Before you start tracking any metrics, it is critical to define your Key Performance Indicators (KPI). Which metrics will define the success or failure of your SEO campaign? These should be specifically outlined and planned even before the launch of your SEO campaign.
“Organic” search traffic is any traffic that comes to your page organically, or from a standard Google search query. Essentially, search traffic that is free. This is usually a result of keyword and content performance. Track how your keywords are performing individually, and whether or not you need to implement new keywords.
Creating a diverse backlinking portfolio is critical to SEO performance, and likely will be for the foreseeable future— you can read more about backlinking here.

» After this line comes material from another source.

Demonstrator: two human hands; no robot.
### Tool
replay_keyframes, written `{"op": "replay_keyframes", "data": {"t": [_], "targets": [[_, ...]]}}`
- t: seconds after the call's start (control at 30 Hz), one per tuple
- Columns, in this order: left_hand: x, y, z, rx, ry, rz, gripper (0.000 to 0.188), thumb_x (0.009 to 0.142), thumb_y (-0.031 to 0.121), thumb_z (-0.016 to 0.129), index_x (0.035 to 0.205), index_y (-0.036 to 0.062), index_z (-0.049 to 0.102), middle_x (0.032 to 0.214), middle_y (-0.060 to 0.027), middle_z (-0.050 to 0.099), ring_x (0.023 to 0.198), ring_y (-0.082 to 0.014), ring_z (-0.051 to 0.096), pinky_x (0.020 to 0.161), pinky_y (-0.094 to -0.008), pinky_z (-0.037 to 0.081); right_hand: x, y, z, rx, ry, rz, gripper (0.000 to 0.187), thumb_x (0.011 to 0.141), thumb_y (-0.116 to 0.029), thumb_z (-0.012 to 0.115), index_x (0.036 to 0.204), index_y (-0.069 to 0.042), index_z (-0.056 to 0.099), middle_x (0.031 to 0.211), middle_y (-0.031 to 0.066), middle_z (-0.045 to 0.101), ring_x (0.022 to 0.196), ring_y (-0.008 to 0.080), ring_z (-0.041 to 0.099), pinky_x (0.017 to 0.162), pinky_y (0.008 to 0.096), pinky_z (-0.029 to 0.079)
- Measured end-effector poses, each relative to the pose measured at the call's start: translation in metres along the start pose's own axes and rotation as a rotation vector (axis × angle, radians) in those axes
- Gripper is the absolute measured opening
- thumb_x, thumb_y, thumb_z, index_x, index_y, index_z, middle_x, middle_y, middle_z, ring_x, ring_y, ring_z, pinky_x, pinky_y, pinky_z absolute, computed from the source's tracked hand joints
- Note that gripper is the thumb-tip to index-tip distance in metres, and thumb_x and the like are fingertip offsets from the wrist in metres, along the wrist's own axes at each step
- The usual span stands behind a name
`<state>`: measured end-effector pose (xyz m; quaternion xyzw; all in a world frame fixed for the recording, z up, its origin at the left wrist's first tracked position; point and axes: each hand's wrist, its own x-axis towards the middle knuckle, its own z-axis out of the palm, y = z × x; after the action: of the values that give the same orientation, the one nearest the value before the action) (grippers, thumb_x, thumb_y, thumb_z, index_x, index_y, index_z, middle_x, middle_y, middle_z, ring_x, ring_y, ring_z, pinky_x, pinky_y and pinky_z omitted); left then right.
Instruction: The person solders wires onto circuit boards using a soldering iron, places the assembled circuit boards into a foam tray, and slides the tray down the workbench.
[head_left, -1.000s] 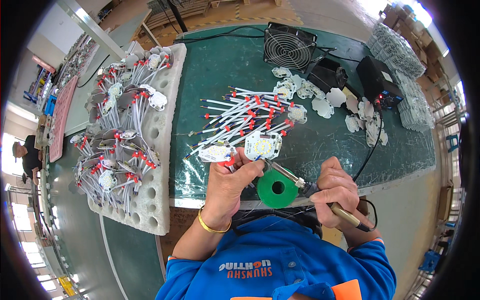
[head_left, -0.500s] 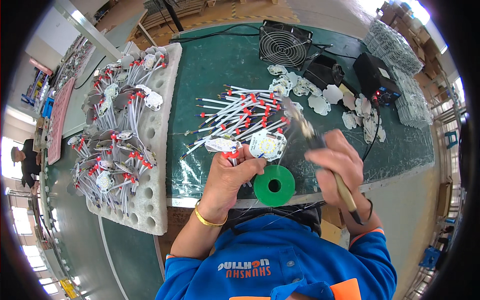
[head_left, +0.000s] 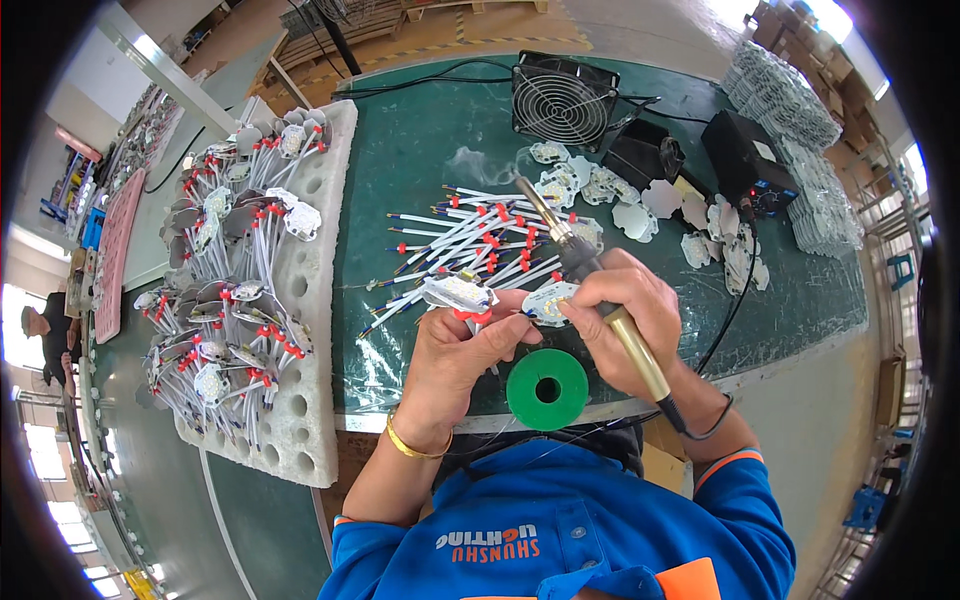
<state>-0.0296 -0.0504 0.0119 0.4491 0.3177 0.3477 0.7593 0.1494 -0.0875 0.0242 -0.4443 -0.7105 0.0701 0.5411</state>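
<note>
My left hand (head_left: 450, 355) is closed around white wires with red connectors, topped by a white LED circuit board (head_left: 459, 292) tilted on its side. My right hand (head_left: 635, 315) grips a soldering iron (head_left: 640, 355), its metal tip pointing up and away over the wires. The right fingertips also touch a second LED board (head_left: 546, 302), which sits by my left fingertips; whether they pinch it is hard to tell. Thin smoke drifts above the iron's tip. Just below the hands, a green spool (head_left: 525, 397) lies at the table's near edge. Loose white wires (head_left: 470, 240) are piled beyond my hands.
To the left, a white foam tray (head_left: 318, 400) bears many wired boards. A black fan (head_left: 563, 103) stands at the back. Loose boards (head_left: 635, 220), a black power unit (head_left: 745, 165) and stacked board panels (head_left: 810, 190) are on the right. The iron's cord runs along there.
My right hand has moved left and turned the iron, so its tip now points up-left and its fingers reach the second board. That board is more tilted. Smoke has appeared.
</note>
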Motion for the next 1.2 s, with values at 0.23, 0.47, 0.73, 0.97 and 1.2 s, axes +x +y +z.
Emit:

- Returning users: is your site making an impression on users, and are they coming back?
- Bounce rate: are people exiting your website before navigating further? While this isn’t always a bad number (for example, users could be finding what they need on the first page), it is still indicative of whether or not your website is engaging to a visitor.
- Pages per visitor: this is where internal linking can be effective. Linking to other pages on your site can keep your users on your website, and likely increase your returning user rate.
- Average time on page: what is the average amount of time that a user spends on your page? This can also help you better understand your bounce rate. If you have a high average time on page and a high bounce rate, it’s like that you page viewers are finding everything they need on the first page. Consider internal linking, and other practices to encourage further site navigation.
Remember that Google is most focused on user experience. If any of these metrics aren’t performing well, your site simply isn’t going to rank well.